## ASSIGNED TASK
Output the listing below, keeping each line exactly as it stands.

## RECORDS TO USE

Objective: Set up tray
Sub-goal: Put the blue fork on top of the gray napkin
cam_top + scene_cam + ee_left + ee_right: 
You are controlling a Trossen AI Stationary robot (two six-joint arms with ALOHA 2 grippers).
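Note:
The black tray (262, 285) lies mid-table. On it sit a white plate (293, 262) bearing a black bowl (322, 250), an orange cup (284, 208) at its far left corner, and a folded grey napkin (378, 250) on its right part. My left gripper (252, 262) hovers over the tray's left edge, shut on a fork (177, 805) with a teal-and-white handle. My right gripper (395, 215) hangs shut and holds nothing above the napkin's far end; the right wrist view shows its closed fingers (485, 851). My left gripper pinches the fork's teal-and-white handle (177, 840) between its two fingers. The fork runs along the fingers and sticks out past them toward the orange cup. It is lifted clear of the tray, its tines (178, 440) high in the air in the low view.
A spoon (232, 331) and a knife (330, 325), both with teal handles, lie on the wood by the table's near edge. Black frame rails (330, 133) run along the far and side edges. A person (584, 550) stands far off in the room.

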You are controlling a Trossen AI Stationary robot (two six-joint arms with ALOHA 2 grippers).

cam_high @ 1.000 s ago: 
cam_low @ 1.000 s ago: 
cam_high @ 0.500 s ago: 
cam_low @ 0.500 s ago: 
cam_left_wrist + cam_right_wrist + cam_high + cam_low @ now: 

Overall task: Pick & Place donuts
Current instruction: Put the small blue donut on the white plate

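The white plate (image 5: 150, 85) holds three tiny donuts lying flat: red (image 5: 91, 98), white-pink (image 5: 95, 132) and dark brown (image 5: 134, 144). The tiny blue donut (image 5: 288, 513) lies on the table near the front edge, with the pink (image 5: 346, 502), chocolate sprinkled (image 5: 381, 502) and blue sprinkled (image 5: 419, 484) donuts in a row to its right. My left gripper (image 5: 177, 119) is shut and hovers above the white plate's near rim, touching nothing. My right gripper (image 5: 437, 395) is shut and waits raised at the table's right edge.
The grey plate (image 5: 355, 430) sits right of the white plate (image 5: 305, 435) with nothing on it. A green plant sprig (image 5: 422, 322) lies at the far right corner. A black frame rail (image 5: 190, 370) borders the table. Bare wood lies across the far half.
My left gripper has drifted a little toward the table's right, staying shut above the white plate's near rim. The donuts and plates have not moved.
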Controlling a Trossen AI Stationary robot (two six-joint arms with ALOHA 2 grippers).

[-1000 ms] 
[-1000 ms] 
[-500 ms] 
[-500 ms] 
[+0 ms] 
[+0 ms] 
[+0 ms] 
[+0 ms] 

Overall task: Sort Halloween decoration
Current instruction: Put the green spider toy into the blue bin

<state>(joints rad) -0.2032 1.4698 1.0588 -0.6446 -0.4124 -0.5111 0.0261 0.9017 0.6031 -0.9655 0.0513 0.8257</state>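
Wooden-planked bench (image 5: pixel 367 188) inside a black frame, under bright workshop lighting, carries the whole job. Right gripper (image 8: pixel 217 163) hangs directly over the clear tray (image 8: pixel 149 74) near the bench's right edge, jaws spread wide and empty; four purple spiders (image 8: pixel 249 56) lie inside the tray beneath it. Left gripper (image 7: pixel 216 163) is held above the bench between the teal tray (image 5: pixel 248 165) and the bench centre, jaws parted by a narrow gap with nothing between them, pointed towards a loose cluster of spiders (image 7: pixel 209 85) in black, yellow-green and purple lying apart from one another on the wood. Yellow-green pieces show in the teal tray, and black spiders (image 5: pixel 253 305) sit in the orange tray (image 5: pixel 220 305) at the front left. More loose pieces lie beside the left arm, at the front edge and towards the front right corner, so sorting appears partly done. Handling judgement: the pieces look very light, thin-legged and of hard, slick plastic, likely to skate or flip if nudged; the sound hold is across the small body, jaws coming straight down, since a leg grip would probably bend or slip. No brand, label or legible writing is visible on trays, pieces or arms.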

## SOLUTION TO THIS EXERCISE
Objective: Set up tray
Sub-goal: Put the blue fork on top of the gray napkin
cam_top + scene_cam + ee_left + ee_right: 
You are controlling a Trossen AI Stationary robot (two six-joint arms with ALOHA 2 grippers).
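Note:
The black tray (262, 285) lies mid-table. On it sit a white plate (293, 262) bearing a black bowl (322, 250), an orange cup (284, 208) at its far left corner, and a folded grey napkin (378, 250) on its right part. My left gripper (252, 262) hovers over the tray's left edge, shut on a fork (177, 805) with a teal-and-white handle. My right gripper (395, 215) hangs shut and holds nothing above the napkin's far end; the right wrist view shows its closed fingers (485, 851). My left gripper pinches the fork's teal-and-white handle (177, 840) between its two fingers. The fork runs along the fingers and sticks out past them toward the orange cup. It is lifted clear of the tray, its tines (178, 440) high in the air in the low view.
A spoon (232, 331) and a knife (330, 325), both with teal handles, lie on the wood by the table's near edge. Black frame rails (330, 133) run along the far and side edges. A person (584, 550) stands far off in the room.
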
You are controlling a Trossen AI Stationary robot (two six-joint arms with ALOHA 2 grippers).

cam_high @ 1.000 s ago: 
cam_low @ 1.000 s ago: 
cam_high @ 0.500 s ago: 
cam_low @ 0.500 s ago: 
cam_left_wrist + cam_right_wrist + cam_high + cam_low @ now: 

Overall task: Pick & Place donuts
Current instruction: Put the small blue donut on the white plate

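The white plate (image 5: 150, 85) holds three tiny donuts lying flat: red (image 5: 91, 98), white-pink (image 5: 95, 132) and dark brown (image 5: 134, 144). The tiny blue donut (image 5: 288, 513) lies on the table near the front edge, with the pink (image 5: 346, 502), chocolate sprinkled (image 5: 381, 502) and blue sprinkled (image 5: 419, 484) donuts in a row to its right. My left gripper (image 5: 177, 119) is shut and hovers above the white plate's near rim, touching nothing. My right gripper (image 5: 437, 395) is shut and waits raised at the table's right edge.
The grey plate (image 5: 355, 430) sits right of the white plate (image 5: 305, 435) with nothing on it. A green plant sprig (image 5: 422, 322) lies at the far right corner. A black frame rail (image 5: 190, 370) borders the table. Bare wood lies across the far half.
My left gripper has drifted a little toward the table's right, staying shut above the white plate's near rim. The donuts and plates have not moved.
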Controlling a Trossen AI Stationary robot (two six-joint arms with ALOHA 2 grippers).

[-1000 ms] 
[-1000 ms] 
[-500 ms] 
[-500 ms] 
[+0 ms] 
[+0 ms] 
[+0 ms] 
[+0 ms] 

Overall task: Sort Halloween decoration
Current instruction: Put the green spider toy into the blue bin

<state>(joints rad) -0.2032 1.4698 1.0588 -0.6446 -0.4124 -0.5111 0.0261 0.9017 0.6031 -0.9655 0.0513 0.8257</state>
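Wooden-planked bench (image 5: pixel 367 188) inside a black frame, under bright workshop lighting, carries the whole job. Right gripper (image 8: pixel 217 163) hangs directly over the clear tray (image 8: pixel 149 74) near the bench's right edge, jaws spread wide and empty; four purple spiders (image 8: pixel 249 56) lie inside the tray beneath it. Left gripper (image 7: pixel 216 163) is held above the bench between the teal tray (image 5: pixel 248 165) and the bench centre, jaws parted by a narrow gap with nothing between them, pointed towards a loose cluster of spiders (image 7: pixel 209 85) in black, yellow-green and purple lying apart from one another on the wood. Yellow-green pieces show in the teal tray, and black spiders (image 5: pixel 253 305) sit in the orange tray (image 5: pixel 220 305) at the front left. More loose pieces lie beside the left arm, at the front edge and towards the front right corner, so sorting appears partly done. Handling judgement: the pieces look very light, thin-legged and of hard, slick plastic, likely to skate or flip if nudged; the sound hold is across the small body, jaws coming straight down, since a leg grip would probably bend or slip. No brand, label or legible writing is visible on trays, pieces or arms.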

The full answer has been given.